At first sight, the Unabomber saga looks like a script custom written for Dennis Hopper. He is a twisted explosives expert who fashions his lethal contraptions with the loving care of a master craftsman. He harbours a grudge against technology and particularly hates computers. He picks his targets carefuly because of their association with ideas or developments he despises. He has struck 16 times, leaving a trail of mangled hands and three corpses. But there is a problem which will keep the Unabomber off cinema screens for some time. He hasn't been caught. Not even close.
Freeman grimly initiated the ritual he had already performed three times since taking over as head of the San Francisco-based Unabomber task force in 1993. He appealed to the public for help and circulated the agency's eight-year-old composite sketch showing a moustachioed man in his late 20's with reddish hair under a hooded sweatshirt.
Privately, however, agents admitted they had little to go on. One conceded the sketch was "pretty crappy". Rick Smith, a special agent in the San Francisco office, described the frustration felt by many: "We don't know what his motivation is. We don't know what his demands are. It's so damned difficult."

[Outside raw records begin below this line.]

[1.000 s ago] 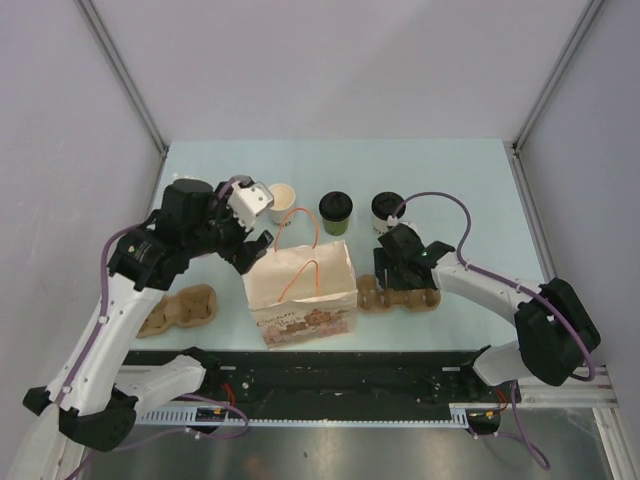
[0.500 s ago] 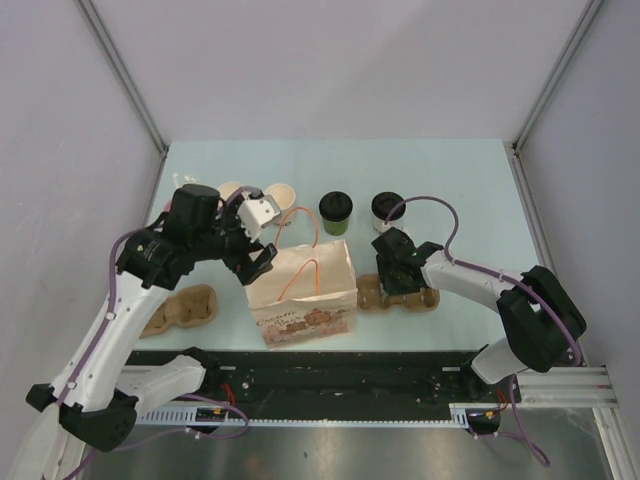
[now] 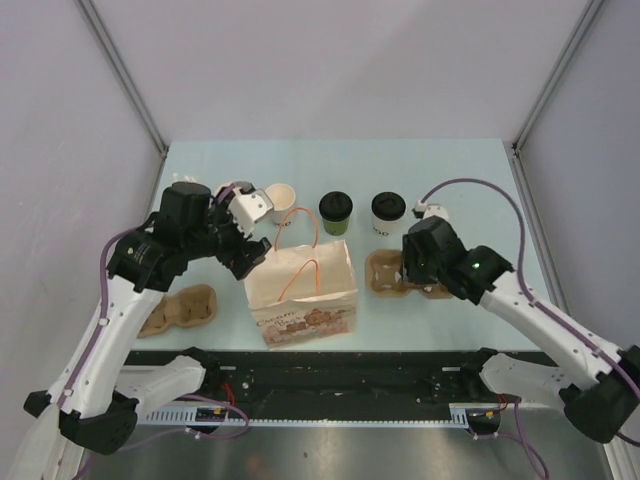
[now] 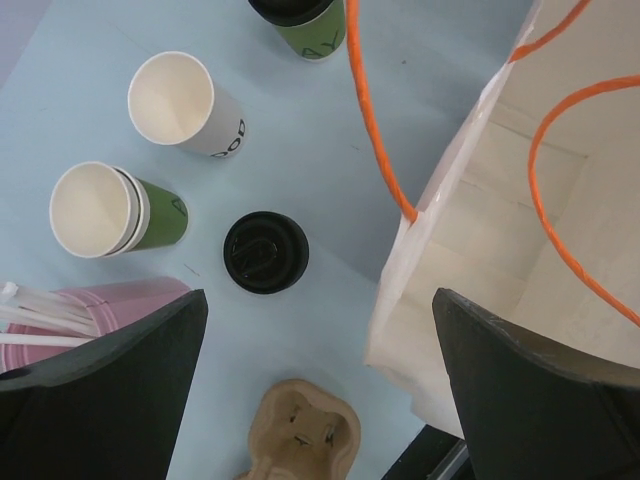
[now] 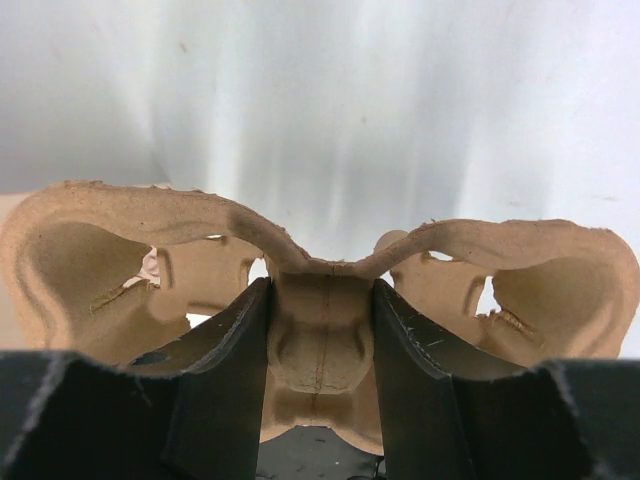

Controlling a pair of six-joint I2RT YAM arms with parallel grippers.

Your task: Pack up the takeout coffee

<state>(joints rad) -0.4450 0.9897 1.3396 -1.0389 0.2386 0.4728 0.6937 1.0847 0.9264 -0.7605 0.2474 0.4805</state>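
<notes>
The green-sided cup [image 3: 335,212] and the white-sided cup [image 3: 387,211], both with black lids, stand behind the beige bag [image 3: 305,290]. The green one's lidded top shows at the top edge of the left wrist view [image 4: 300,20]. My right gripper [image 3: 407,271] is shut on the middle ridge of a brown pulp cup carrier [image 3: 383,273], right of the bag and in front of the white cup. In the right wrist view my right gripper [image 5: 320,340] clamps the carrier [image 5: 130,215]. My left gripper [image 3: 252,254] is open and empty over the bag's left rim; the left wrist view shows the same gripper [image 4: 320,400].
A second pulp carrier [image 3: 182,308] lies at the near left. Under the left arm are a loose black lid [image 4: 266,251], an open white cup [image 4: 175,100], stacked open green cups [image 4: 100,210] and a pink cup of straws [image 4: 90,310]. The bag [image 4: 520,220] stands open, orange handles up.
My right gripper has carried the pulp carrier a little back and to the right, and its arm has swung outwards. My left gripper has shifted slightly by the bag's left rim.
</notes>
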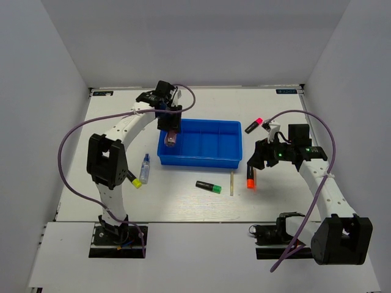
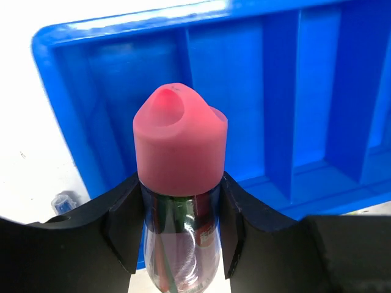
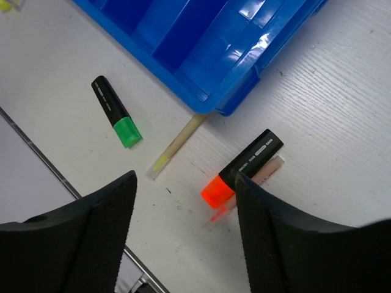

Within hours, however, the 17 year investigation had been turned on its head. A secretary at the New York Times had become suspicious of an envelope which arrived in the paper's newsroom the same afternoon as the Sacramento bombing. The paper handed it over to the FBI who tested it for explosives. Instead they found a letter from the Unabomber. To prove it was not a hoax, he had included a nine digit identification number used on his only other public communication, a brief note to the paper in 1993 warning of future attacks.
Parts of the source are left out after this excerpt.